Wednesday, June 15, 2011

Why I'm Here? Because Kids Are People, Too

   No, I'm not in hiding, Nashville. I'm in Fort Worth, Texas, for the summer.  I'm interning at Fortress Youth Development Center, an organization that is dedicated to showing at-risk youth in inner city Fort Worth that God is more powerful than any of their circumstances, and that poverty and misfortune are not life sentences.  Fortress operates a number of programs, including an after-school literacy program and a program for pre-kindergarten kids. 

   The program that brought me to Fortress is Summer JAM (Jesus and Me), a six-week summer program that runs during June and July.  Summer JAM serves about 70 kids who are entering the 2nd through the 8th grades.  I'm working with the Junior High age group (their group is called Air Force), and I'm also co-games master with Payton, one of my fellow interns.  I'm kinda like a camp counselor crossed with a P.E. teacher. Kinda.  My real job is to be the kind of role model that these kids might not have had in their lives without Fortress.

   So why Fortress? Why Texas? Why the inner city? Why kids?
Good question.

   Going into my spring semester, I knew that I needed to find either a solid job or an internship for the summer.  I waited most of the semester before I made any effort to nail down my summer plans.  When April came around, I started to get a little more motivated. I decided that I wanted some sort of internship instead of a job doing random work like I had last summer. I briefly looked into some opportunities that I found through Vandy's Office of Active Citizenship and service (OACS in Vandy's language of acronyms).  I found a lot of listings for internships in the administrative offices of various nonprofits around Nashville. They looked really boring. Boring enough that I never sent in any applications.

   During this time, I saw on Facebook (this has been the year of social networks actually being useful) that my the organization where my cousin Daniel works was still looking for interns for their summer program. They had my attention.  I knew that Daniel worked with kids at some kind of nonprofit; that was all I knew.  I went to the website and did a little research.  The job wasn't back in an office filing and faxing and filling out paperwork.  For the summer, these interns would play a big, direct role in an awesome mission.  Fortress had me, hook, line, and sinker.  I called Daniel, and a few days later I sent in my application.

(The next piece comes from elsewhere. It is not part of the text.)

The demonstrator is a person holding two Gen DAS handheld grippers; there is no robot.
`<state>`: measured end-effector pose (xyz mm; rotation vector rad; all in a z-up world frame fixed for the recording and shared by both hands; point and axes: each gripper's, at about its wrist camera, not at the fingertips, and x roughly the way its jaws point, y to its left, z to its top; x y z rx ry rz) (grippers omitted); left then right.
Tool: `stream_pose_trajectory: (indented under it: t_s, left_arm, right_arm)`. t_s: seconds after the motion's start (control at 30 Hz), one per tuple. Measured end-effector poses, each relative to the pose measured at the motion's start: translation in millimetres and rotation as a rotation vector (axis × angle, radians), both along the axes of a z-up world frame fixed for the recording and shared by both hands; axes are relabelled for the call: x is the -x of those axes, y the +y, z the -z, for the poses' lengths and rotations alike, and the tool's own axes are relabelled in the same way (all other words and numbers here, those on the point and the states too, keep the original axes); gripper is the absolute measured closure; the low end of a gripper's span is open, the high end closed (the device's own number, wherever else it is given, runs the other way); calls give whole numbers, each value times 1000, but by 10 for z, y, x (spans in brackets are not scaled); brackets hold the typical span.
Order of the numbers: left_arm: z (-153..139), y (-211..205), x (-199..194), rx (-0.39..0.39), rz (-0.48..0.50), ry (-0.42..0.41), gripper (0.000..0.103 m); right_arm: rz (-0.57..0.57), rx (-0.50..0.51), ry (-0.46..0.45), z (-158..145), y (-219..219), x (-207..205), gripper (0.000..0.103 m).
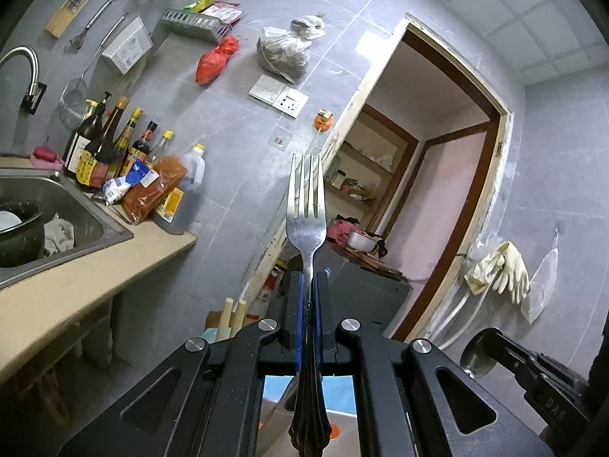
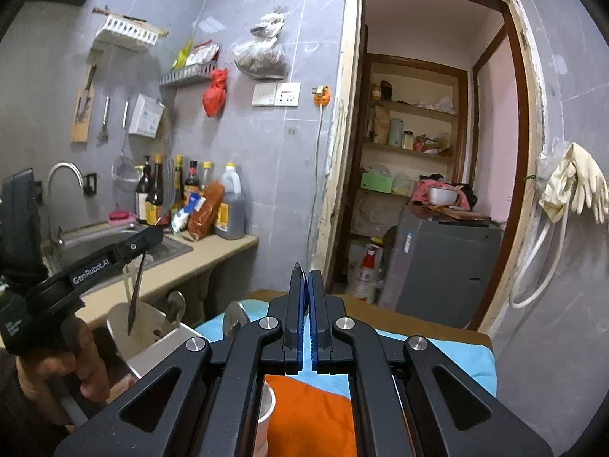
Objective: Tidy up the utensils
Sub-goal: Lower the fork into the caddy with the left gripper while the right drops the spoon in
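While the left gripper (image 1: 307, 285) pinches the fork (image 1: 306, 205) by its neck, tines up and handle trailing back beneath the jaws, the grip looks thin: only a narrow strip of metal sits between the blue pads, so a quick swing could let the fork pivot or slip out. The right gripper (image 2: 306, 285) is pressed together on something slim, a dark tip poking out above its pads; the left view suggests a spoon (image 1: 475, 358), its bowl showing at the lower right edge. That hold looks equally slight, and a knock between the two tools would likely shake either piece loose. Only the right view shows what lies below: a metal holder (image 2: 152, 337) beside the counter (image 2: 198, 266), with the fork handle hanging over it, a cup (image 2: 266, 403) under the gripper, and the hand (image 2: 82, 365) on the left tool. A misjudged drop could miss that holder or clatter off its rim. From the left view comes the fork's tines and the sink (image 1: 87, 221).
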<state>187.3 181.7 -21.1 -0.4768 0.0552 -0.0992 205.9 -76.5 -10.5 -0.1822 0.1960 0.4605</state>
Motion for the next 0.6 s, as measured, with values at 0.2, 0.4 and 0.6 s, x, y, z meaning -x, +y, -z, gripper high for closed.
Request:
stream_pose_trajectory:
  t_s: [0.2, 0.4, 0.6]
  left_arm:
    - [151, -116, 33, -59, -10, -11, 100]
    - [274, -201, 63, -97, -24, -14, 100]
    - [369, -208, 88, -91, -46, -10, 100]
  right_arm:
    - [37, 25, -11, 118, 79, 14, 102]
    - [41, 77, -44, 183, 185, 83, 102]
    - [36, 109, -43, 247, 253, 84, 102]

   An internship should have something to do with a person's intended career.  At least, I thought it should.  My problem is that, at 19, I don't know what my intended carreer is.  And I don't think I should have to know.  Not to dog on Religious Studies, but I sometimes tell people (jokingly, mostly) that when I realized I didn't want to work in government, I changed my major to something that doesn't lead to a job.  When people ask what I want to do after college, my answer is usually 1) I don't know (truer than they think), or 2) Move to a village in Africa and be happy about it (not as much of a joke as they think).  So, summer camp in the Metroplex doesn't exactly seem to fit in perfectly with the master plan (I do have one, even though its vague and a little ridiculous), but I can make it make sense, to me at least.  I'll say here what I said to my fellow interns when I was introducing myself to them: 
  I don't necessarily feel called to work with kids.  I do feel called to work with people, and kids are people, too.